## Exercise directions
Your answer consists of the lines in the data that contain "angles". Copy each of them.

## Recorded information

BEGIN

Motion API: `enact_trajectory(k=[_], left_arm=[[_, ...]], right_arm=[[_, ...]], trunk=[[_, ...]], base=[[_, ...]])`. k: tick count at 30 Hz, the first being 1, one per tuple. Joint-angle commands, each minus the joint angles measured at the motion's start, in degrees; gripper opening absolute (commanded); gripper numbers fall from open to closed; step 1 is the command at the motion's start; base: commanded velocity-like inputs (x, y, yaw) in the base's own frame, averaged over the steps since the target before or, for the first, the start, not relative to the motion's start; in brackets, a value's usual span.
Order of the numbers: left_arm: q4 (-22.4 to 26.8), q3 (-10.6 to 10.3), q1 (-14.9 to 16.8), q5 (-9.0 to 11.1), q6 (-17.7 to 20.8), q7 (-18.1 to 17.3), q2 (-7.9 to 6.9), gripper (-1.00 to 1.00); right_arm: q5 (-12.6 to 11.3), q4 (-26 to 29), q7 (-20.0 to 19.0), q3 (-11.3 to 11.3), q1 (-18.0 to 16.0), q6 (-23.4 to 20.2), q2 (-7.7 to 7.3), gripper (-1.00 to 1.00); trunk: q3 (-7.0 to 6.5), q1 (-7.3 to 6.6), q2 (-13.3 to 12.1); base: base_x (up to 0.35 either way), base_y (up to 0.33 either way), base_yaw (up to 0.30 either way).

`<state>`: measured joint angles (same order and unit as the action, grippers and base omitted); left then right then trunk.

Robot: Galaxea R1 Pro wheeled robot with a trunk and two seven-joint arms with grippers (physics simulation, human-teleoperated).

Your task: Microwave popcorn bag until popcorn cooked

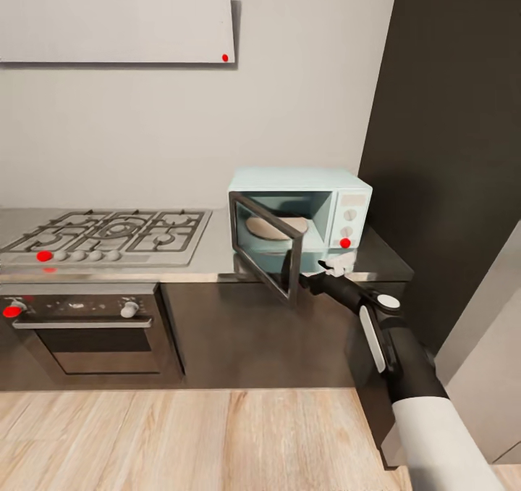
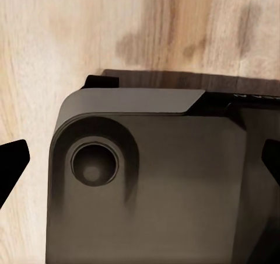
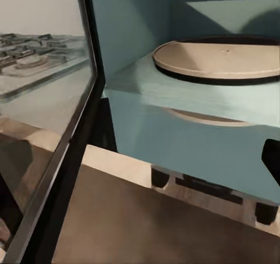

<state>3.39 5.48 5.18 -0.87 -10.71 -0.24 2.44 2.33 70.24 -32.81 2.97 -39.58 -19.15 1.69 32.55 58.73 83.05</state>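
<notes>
The hob (image 1: 108, 236) lies far to the left of the right pincer (image 1: 323, 271), set into the grey surface (image 1: 217, 256), with the oven (image 1: 87, 328) below it and the white hood (image 1: 116, 14) high on the wall above. Nearer, just left of the pincer, the microwave (image 1: 300, 212) door (image 1: 265, 253) stands swung wide open, its free edge almost at the pincer's tip; whether they touch cannot be told. The microwave itself sits on the surface right behind the pincer, against the pale wall, its red light (image 1: 345, 242) just above and beyond the pincer.

In the right wrist view the round turntable (image 3: 219, 59) lies bare inside the mint cavity ahead of the pincer, and the glass door (image 3: 49, 112) stands to one side with the hob showing through it. One dark fingertip (image 3: 272, 159) peeks in at the frame's edge; how wide the right pincer stands cannot be told.

In the left wrist view two dark fingertips (image 2: 13, 166) sit at opposite edges, so the left pincer (image 2: 143, 167) is spread wide with nothing between them, hanging over the robot's dark base (image 2: 151, 182) and the wood floor (image 2: 52, 36).
</notes>
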Motion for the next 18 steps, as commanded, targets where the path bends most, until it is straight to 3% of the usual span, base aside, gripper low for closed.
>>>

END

## Answer
Motion API: `enact_trajectory(k=[_], left_arm=[[_, ...]], right_arm=[[_, ...]], trunk=[[_, ...]], base=[[_, ...]])`. k: tick count at 30 Hz, the first being 1, one per tuple. Joint-angle commands, each minus the joint angles measured at the motion's start, in degrees; gripper opening absolute (commanded); gripper numbers fall from open to closed; step 1 is the command at the motion's start; base: commanded velocity-like inputs (x, y, yaw) in the base's own frame, averaged over the steps since the target before or, for the first, the start, not relative to the motion's start; in brackets, a value's usual span.
`<state>`: measured joint angles (same order and unit as the action, grippers and base omitted); left then right then trunk.

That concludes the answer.